Exercise aim:
Only one stretch of the records below should be repeated. It starts with the line containing "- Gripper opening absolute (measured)" and goes on through the line containing "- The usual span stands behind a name", exactly as written.

Stored data:
......

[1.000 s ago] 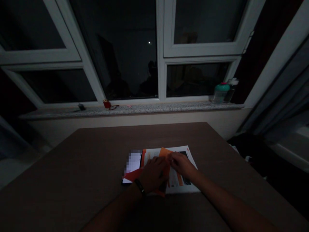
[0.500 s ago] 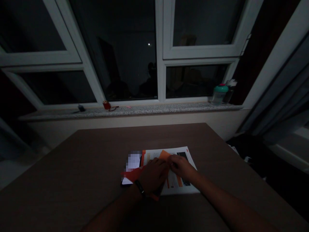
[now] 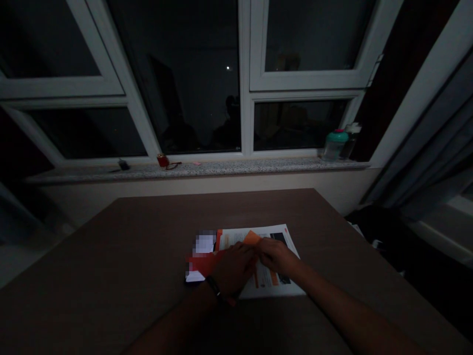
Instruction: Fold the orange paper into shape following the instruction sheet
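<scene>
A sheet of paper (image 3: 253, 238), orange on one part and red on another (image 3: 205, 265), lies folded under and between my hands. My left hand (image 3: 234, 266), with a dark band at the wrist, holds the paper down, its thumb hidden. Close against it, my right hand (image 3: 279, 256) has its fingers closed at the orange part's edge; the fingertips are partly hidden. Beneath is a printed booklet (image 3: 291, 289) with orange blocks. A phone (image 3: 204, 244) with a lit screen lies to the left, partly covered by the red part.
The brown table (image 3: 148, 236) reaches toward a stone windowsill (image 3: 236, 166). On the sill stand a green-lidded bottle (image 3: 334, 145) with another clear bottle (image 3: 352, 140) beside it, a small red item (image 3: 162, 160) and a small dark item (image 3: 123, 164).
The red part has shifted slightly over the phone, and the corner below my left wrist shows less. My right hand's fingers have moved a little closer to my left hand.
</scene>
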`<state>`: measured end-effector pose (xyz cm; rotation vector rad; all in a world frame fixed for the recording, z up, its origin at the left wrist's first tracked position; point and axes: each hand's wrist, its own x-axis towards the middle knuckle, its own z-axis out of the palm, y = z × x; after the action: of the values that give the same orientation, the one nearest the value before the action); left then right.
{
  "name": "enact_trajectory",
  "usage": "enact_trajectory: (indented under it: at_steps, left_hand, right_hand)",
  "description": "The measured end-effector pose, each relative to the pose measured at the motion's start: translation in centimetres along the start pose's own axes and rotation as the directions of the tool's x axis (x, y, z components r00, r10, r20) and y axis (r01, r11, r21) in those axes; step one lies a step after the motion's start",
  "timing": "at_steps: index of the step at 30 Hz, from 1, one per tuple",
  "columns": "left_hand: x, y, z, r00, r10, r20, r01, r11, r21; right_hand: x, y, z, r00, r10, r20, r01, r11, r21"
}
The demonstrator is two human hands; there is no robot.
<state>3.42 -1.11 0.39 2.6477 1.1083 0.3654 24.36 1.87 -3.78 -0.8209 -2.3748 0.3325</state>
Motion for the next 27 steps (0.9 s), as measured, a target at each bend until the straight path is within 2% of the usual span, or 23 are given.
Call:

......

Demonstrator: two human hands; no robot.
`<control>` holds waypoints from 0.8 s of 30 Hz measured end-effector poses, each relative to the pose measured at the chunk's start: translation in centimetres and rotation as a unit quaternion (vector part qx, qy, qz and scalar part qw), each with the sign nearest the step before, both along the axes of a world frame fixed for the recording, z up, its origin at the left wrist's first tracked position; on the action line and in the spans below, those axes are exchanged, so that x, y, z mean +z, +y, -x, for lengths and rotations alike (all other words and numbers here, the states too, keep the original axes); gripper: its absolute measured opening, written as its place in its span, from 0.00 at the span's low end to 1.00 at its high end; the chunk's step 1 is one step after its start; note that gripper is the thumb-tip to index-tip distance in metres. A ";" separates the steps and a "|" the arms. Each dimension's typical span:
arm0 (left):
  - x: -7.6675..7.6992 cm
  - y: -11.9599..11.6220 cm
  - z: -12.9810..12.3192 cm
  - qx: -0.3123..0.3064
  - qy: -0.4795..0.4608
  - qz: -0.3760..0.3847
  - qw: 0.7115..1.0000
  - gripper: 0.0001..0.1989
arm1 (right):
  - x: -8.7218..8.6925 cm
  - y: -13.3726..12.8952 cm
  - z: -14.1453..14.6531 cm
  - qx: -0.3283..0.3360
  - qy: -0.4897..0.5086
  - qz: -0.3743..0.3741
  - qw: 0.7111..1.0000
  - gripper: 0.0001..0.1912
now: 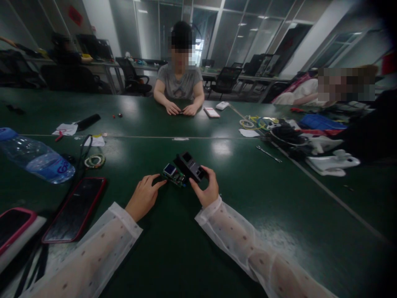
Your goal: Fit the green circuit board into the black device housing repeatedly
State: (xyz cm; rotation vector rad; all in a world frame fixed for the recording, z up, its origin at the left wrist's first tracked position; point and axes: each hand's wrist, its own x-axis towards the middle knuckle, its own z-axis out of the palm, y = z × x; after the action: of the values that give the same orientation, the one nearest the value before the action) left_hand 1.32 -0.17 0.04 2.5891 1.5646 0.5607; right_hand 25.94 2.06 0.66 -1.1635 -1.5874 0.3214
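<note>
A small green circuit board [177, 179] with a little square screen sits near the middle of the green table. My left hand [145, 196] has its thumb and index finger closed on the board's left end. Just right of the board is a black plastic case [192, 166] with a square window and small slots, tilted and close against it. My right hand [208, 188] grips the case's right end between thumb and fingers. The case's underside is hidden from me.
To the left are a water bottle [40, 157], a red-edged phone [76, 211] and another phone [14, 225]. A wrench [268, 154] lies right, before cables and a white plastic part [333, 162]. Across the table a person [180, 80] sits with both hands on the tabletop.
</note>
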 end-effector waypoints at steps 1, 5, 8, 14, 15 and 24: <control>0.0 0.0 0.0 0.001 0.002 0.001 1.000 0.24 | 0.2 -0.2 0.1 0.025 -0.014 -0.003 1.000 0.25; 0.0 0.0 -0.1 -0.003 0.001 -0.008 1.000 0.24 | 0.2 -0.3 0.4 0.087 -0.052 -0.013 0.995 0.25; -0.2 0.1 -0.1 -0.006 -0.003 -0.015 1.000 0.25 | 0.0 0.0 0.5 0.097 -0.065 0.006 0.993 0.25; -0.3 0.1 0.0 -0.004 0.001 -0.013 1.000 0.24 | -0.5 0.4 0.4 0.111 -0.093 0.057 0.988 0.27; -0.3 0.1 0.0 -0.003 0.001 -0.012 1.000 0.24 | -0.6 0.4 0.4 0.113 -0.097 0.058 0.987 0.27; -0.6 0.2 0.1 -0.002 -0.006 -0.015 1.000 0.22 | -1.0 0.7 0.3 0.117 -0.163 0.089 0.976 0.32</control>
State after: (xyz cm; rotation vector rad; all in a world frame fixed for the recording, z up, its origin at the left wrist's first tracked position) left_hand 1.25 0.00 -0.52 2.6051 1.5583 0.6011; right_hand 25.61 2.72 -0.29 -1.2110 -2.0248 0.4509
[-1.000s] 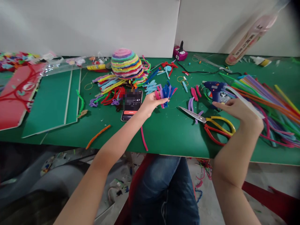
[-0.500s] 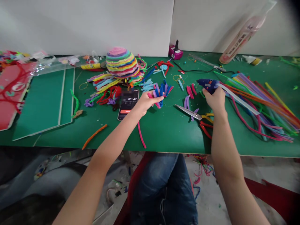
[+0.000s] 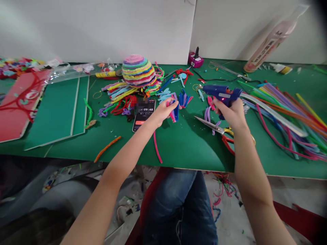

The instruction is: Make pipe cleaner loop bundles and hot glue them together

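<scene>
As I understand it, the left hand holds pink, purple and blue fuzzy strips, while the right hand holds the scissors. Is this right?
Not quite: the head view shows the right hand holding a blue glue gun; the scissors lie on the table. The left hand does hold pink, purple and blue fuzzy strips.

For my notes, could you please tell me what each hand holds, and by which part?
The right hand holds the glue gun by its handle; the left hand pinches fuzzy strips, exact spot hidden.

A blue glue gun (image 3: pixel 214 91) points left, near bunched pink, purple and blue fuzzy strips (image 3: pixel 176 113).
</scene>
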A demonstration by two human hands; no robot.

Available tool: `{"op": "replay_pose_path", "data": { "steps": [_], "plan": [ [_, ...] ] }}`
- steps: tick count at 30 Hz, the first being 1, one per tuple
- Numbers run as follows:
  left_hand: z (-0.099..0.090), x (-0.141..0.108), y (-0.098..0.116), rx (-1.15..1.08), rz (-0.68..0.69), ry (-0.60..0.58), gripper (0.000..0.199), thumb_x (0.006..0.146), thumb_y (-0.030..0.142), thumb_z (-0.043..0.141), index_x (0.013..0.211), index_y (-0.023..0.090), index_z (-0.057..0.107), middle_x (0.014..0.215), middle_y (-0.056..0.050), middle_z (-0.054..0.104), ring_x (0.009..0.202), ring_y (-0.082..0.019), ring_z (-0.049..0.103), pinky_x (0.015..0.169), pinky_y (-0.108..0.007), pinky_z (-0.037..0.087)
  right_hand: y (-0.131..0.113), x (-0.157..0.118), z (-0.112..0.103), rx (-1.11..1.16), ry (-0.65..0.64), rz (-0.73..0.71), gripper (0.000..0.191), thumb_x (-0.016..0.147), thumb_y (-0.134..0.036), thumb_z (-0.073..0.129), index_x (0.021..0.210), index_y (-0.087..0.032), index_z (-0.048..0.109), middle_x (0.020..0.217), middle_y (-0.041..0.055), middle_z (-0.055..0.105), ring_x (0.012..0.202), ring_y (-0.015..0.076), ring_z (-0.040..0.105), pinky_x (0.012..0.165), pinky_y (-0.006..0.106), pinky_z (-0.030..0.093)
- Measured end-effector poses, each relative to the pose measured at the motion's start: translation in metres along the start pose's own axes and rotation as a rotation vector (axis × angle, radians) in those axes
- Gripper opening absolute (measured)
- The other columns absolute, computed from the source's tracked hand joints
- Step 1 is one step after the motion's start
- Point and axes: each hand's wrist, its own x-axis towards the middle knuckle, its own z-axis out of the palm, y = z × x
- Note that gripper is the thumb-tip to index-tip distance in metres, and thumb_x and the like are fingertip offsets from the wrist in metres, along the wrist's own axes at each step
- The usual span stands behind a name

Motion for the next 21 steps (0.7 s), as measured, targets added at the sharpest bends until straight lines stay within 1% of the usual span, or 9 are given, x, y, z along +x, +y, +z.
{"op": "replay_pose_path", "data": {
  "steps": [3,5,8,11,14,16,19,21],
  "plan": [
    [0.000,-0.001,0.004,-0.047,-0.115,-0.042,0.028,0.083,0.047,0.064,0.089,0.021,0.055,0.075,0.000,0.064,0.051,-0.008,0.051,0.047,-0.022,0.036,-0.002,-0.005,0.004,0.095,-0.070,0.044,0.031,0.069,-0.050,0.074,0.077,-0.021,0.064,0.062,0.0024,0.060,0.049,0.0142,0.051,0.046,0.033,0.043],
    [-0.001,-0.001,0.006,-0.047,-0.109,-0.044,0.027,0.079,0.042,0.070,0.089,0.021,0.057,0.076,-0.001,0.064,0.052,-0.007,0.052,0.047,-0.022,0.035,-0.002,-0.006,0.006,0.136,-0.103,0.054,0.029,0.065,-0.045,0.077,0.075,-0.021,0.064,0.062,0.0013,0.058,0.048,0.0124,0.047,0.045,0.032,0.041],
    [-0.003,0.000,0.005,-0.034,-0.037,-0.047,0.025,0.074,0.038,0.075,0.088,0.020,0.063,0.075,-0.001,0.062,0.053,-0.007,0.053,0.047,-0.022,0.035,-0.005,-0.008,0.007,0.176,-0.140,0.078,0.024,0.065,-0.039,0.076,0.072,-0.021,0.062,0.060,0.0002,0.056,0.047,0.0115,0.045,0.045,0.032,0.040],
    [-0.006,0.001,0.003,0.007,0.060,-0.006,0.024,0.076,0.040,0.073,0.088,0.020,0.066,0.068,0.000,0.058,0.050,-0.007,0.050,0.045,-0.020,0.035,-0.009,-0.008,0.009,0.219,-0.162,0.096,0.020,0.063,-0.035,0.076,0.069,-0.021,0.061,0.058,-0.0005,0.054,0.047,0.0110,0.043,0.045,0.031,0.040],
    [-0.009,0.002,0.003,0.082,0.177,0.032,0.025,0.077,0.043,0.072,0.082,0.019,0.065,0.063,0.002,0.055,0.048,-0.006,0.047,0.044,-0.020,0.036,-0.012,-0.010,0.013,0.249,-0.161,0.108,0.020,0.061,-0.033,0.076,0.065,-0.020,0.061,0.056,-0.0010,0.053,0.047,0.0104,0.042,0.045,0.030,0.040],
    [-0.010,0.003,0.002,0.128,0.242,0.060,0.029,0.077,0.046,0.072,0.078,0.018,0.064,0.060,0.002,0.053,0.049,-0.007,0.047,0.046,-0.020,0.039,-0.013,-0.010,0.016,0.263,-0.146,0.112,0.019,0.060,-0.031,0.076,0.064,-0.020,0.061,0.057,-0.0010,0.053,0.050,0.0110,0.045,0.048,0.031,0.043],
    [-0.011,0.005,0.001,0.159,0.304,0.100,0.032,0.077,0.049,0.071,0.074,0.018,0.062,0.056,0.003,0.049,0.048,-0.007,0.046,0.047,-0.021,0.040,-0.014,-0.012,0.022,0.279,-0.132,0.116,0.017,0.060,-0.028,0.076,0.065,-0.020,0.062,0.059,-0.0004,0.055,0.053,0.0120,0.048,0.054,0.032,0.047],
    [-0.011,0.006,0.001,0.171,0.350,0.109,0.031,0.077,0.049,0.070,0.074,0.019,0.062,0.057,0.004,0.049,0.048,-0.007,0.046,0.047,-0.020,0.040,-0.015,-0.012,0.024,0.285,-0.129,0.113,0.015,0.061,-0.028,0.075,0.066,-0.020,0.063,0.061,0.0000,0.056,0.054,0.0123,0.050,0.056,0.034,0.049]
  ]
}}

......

Exercise solution:
- Gripper opening absolute (measured)
- The other columns absolute, computed from the source's tracked hand joints
- Step 1 is one step after the motion's start
- Point and axes: each hand's wrist, its own x-axis towards the middle knuckle, its own z-axis out of the palm, y = z × x
- Note that gripper is the thumb-tip to index-tip distance in metres, and thumb_x and the like are fingertip offsets from the wrist in metres, along the wrist's own axes at each step
- The usual span stands behind a name

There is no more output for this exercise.